━━━━━ TASK INPUTS ━━━━━

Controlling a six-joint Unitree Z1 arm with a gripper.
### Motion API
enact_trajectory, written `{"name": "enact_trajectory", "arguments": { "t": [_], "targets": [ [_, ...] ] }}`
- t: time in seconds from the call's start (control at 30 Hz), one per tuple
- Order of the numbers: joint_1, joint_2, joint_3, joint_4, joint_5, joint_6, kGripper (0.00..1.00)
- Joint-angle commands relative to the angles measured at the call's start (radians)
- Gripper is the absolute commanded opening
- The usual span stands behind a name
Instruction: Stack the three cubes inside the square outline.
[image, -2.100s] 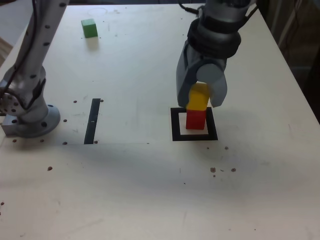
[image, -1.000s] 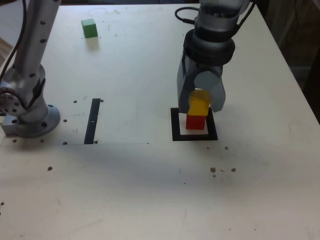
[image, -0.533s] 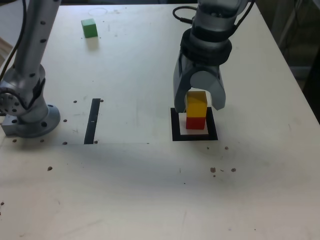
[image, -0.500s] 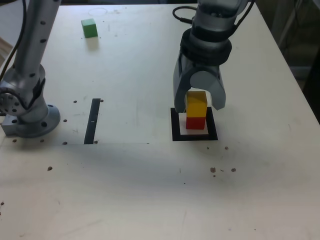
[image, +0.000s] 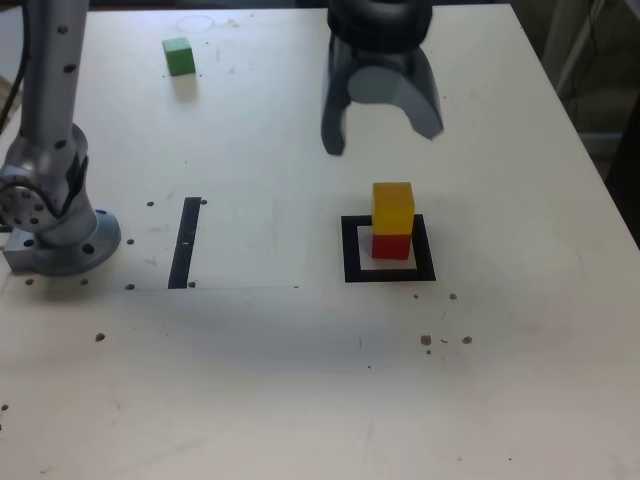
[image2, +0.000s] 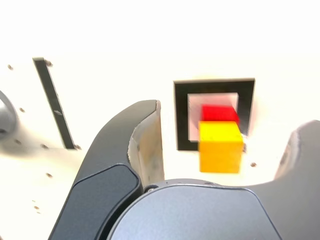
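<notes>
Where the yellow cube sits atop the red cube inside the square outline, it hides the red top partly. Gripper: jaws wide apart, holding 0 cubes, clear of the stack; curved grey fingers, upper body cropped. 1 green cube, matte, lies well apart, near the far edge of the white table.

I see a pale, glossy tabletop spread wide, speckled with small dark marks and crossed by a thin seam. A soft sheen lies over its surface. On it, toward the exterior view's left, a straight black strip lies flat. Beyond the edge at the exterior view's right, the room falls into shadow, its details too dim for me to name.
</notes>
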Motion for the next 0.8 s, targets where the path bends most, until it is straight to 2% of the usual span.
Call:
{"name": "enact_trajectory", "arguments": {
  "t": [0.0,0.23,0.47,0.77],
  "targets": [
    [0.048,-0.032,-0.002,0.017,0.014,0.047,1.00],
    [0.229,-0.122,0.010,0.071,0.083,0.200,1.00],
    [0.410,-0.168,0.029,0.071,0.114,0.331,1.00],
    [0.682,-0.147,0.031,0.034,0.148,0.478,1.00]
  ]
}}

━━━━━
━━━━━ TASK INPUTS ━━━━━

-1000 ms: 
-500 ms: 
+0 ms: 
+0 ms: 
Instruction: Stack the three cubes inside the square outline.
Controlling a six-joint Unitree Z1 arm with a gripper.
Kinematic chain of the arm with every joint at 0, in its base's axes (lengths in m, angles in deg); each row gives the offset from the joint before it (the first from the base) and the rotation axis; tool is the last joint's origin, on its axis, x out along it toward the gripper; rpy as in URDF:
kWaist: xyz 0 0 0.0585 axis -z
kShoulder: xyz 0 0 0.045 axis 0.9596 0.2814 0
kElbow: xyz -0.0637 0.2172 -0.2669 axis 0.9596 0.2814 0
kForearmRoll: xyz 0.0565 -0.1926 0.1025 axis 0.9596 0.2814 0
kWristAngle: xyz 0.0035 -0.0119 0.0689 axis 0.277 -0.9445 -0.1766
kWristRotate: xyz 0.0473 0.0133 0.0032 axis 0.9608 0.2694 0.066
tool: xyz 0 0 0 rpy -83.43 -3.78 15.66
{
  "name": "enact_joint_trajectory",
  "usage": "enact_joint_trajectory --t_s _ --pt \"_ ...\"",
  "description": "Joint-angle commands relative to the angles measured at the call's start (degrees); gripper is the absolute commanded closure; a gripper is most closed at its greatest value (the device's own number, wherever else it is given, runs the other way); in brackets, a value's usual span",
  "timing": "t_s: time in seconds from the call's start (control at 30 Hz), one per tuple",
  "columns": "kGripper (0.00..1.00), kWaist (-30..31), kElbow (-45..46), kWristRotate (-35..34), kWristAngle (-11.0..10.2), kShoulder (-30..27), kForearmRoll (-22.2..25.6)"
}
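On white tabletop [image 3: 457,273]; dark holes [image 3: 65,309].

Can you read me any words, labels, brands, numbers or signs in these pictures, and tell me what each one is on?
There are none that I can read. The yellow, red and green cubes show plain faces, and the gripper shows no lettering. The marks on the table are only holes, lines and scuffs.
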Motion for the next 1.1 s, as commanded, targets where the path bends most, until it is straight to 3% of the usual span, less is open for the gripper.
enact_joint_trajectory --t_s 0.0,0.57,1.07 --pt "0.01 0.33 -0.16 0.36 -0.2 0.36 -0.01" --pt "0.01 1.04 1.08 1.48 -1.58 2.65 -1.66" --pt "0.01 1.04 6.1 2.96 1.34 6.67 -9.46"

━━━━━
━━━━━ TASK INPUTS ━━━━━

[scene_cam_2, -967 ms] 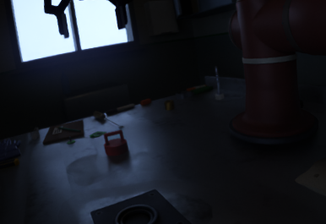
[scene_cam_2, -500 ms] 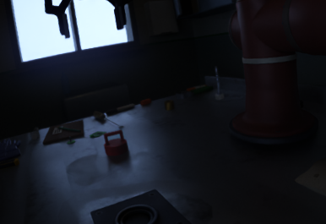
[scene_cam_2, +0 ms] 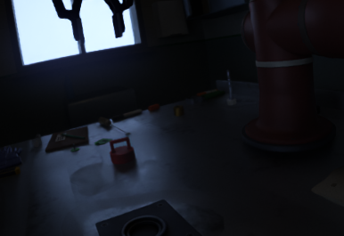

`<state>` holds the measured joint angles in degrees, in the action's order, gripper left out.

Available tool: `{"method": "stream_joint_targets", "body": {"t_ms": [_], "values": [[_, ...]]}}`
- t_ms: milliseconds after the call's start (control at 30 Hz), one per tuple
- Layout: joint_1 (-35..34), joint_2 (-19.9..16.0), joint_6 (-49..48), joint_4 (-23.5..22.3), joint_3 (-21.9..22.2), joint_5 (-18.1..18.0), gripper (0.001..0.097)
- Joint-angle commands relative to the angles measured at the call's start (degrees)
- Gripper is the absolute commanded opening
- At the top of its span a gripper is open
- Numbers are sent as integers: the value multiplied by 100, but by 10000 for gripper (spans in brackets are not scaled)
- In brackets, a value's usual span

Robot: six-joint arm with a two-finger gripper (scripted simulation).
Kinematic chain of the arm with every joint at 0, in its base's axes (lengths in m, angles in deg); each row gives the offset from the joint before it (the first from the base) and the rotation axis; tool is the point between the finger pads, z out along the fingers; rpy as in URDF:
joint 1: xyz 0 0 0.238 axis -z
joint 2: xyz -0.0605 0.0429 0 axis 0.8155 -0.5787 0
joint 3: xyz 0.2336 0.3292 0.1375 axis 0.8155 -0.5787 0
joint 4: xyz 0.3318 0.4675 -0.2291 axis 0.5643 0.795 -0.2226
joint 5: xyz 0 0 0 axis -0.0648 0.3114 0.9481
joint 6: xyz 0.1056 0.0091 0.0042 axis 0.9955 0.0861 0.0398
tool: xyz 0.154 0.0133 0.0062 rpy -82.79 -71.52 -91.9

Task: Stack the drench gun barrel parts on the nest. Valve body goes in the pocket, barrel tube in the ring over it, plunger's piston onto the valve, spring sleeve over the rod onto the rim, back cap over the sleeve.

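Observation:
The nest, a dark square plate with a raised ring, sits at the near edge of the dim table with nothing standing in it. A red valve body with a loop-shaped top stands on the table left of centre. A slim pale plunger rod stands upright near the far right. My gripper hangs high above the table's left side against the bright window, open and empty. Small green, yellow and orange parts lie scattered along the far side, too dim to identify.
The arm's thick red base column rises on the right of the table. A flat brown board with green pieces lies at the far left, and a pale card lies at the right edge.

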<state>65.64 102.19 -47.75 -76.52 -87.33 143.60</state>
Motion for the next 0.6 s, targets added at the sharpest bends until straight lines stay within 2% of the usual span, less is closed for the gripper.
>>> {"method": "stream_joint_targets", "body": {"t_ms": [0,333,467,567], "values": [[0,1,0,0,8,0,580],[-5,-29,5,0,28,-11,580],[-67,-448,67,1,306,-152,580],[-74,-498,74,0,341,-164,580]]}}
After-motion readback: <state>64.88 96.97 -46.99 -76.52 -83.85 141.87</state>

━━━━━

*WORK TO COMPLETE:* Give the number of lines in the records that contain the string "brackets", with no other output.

*ANSWER TO THIS EXERCISE:* 3